The ring is actually the corrugated paper tubing from air-cooled Volkswagen engines. The ones that run from the fan housing on top down to the heater boxes. They are also available with a foil covering, but the original was paper-covered.


----------



## Richard Baker (Aug 8, 2006)

Shado1980 said:


> The ring is actually the corrugated paper tubing from air-cooled Volkswagen engines. The ones that run from the fan housing on top down to the heater boxes. They are also available with a foil covering, but the original was paper-covered.


Had those on my '64 Karmann Ghia - never made the connection before!


----------



## Hunch (Apr 6, 2003)

Shado1980 said:


> The ring is actually the corrugated paper tubing from air-cooled Volkswagen engines. The ones that run from the fan housing on top down to the heater boxes. They are also available with a foil covering, but the original was paper-covered.

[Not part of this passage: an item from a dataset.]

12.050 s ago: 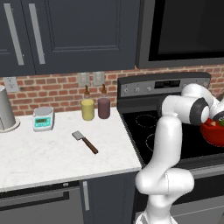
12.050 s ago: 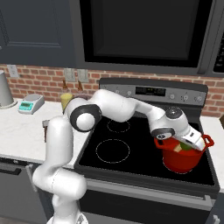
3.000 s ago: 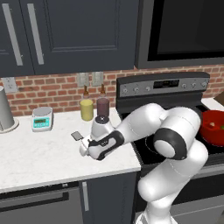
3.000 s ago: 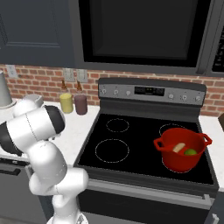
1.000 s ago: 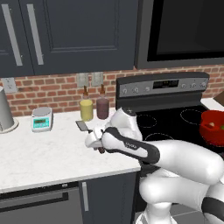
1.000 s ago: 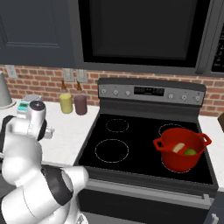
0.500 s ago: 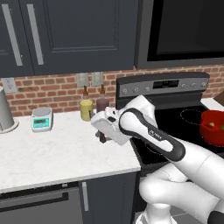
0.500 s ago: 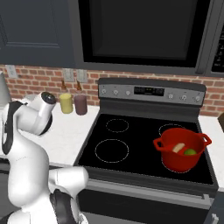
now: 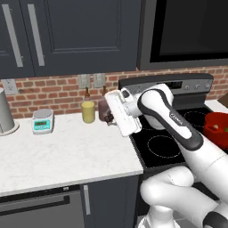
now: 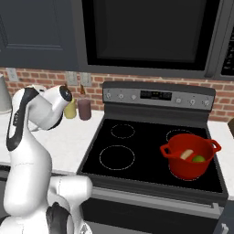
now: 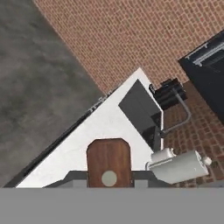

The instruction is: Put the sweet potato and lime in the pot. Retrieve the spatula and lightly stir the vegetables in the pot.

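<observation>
Right base view: sweet potato (image 10: 186, 154) and lime (image 10: 198, 159) both sit in the pot (image 10: 188, 156) on the stove's front right burner, so loading is done. Hand view: gripper (image 11: 109, 179) is clamped narrow on the spatula (image 11: 109, 161) handle, lifted well left of the pot. Left: carry it over, stir lightly.

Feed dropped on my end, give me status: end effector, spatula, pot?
End effector shut on spatula, lifted off counter. Sweet potato and lime in pot. Stove path looks clear.
</observation>
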Tool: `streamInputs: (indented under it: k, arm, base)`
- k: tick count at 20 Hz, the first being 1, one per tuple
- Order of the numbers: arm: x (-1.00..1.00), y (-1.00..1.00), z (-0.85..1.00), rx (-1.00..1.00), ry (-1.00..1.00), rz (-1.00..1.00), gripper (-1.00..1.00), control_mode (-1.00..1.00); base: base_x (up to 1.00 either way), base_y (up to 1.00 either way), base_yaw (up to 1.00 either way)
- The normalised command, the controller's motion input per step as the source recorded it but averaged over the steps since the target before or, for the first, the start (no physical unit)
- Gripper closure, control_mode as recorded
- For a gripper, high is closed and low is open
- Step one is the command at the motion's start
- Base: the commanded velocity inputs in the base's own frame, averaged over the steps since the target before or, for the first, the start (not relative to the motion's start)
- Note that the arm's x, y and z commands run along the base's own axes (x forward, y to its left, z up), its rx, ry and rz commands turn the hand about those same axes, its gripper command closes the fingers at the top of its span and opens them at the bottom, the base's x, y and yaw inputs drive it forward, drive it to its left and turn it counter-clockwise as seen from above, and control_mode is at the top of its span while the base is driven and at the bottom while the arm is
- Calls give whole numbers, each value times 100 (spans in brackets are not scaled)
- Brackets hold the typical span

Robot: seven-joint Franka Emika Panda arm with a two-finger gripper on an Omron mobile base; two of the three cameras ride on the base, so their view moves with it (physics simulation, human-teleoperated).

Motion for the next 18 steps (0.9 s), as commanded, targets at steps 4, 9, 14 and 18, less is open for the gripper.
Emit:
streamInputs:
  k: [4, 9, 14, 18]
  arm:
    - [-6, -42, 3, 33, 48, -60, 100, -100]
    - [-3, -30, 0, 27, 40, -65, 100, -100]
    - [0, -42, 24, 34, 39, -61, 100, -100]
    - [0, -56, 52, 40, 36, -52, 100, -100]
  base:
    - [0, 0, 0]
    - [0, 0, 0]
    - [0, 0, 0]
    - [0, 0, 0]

I know that was tossed around on the Eagle transporter forum, but was it ever confirmed? I mean, it could have been a corrugated hose from anything, right? Unless we know the actual diameter its hard to be sure.


----------



## Shado1980 (Jul 15, 2009)

Hunch said:


> I know that was tossed around on the Eagle transporter forum, but was it ever confirmed? I mean, it could have been a corrugated hose from anything, right? Unless we know the actual diameter its hard to be sure.

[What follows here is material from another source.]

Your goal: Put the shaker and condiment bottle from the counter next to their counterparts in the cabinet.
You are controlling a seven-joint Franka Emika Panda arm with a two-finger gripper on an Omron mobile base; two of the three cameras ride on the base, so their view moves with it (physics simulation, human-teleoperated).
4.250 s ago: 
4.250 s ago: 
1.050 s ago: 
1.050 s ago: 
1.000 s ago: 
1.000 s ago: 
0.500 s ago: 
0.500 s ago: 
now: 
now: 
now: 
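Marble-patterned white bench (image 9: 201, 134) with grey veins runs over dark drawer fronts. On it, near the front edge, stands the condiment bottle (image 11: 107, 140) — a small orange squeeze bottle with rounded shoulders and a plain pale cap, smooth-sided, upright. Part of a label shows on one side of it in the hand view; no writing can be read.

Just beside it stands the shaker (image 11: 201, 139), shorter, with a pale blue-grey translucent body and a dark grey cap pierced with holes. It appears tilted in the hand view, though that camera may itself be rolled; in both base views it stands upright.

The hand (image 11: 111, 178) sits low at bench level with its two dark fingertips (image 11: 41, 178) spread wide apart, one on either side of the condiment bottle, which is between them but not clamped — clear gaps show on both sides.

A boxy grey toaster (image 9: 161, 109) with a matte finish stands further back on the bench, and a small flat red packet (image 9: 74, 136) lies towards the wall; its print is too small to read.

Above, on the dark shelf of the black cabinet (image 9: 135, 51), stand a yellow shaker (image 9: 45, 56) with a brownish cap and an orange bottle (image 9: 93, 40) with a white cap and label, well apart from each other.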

Sorry I took so long to respond. Posted this right before I fell asleep that night and forgot to select the notification!

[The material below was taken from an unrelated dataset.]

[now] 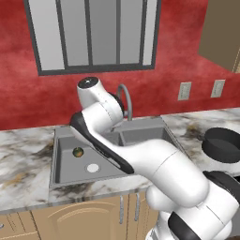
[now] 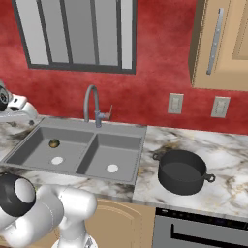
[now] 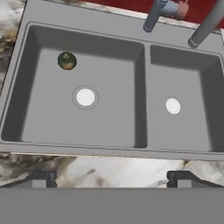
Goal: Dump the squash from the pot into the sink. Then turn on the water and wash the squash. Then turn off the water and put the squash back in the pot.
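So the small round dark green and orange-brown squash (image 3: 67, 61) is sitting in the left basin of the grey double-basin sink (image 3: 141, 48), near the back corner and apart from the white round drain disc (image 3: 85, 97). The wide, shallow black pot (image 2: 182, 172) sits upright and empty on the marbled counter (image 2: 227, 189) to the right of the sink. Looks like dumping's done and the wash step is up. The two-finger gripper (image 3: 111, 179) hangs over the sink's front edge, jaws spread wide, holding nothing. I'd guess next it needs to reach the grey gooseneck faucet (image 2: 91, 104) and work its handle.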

I'm not 100% sure if the VW hose was confirmed, but it seems a good possibility. I don't have the Airfix/Dapol Travelling Crane kit to use to compare to the hose, but it might be close enough for government work!


----------



## Hunch (Apr 6, 2003)

Shado1980 said:


> Sorry I took so long to respond. Posted this right before I fell asleep that night and forgot to select the notification!
> 
> I'm not 100% sure if the VW hose was confirmed, but it seems a good possibility. I don't have the Airfix/Dapol Travelling Crane kit to use to compare to the hose, but it might be close enough for government work!


LOL!

I'm just hoping they continue with the line and make some NEW tooled accurate kits that we Anderson fans have been waiting all our lives for. It would be nice to have these subjects in plastic before I die.
Jim


----------



## swhite228 (Dec 31, 2003)

I don't think they ever gave the hose a final thumbs up.


----------



## A Taylor (Jan 1, 1970)

There was a UFO poster on the wall behind Brian in the very first sequence, but I can't make out what the rest of the graphic is - looks like three objects, possibly. I can't believe they would go to the booth, photographed that and not ask about or mention it. And the TB Deformed minis shown are straight re-issues, so no chance of a communications breakdown about those.


----------



## Steve H (Feb 8, 2009)

A Taylor said:


> There was a UFO poster on the wall behind Brian in the very first sequence, but I can't make out what the rest of the graphic is - looks like three objects, possibly. I can't believe they would go to the booth, photographed that and not ask about or mention it. And the TB Deformed minis shown are straight re-issues, so no chance of a communications breakdown about those.


Well, naturally, I hope you are right and I'm just being a tad pessimistic, right? I only said that because it's been my experience that the Japanese language can be not very keen on specifics at times, there's a LOT of 'understanding' that goes on in a conversation and it's very common for speakers, esp. Japanese to Gaijin, to not actually be on the same page in that understanding. 

OK, went back to the video, and I see that poster in the background, and man that sure looks like the UFO logotype, doesn't it? But if you look a little closer, about the 1:10 mark, you can see something hovering in the background, and the poster is a little more clear.

http://www.hobbylink.tv/aoshima-show-reports-shizuoka-hobby-show-2013

It's one of those 4-prop R/C flying machines. You can see the props fairly clearly on the poster at that time mark. 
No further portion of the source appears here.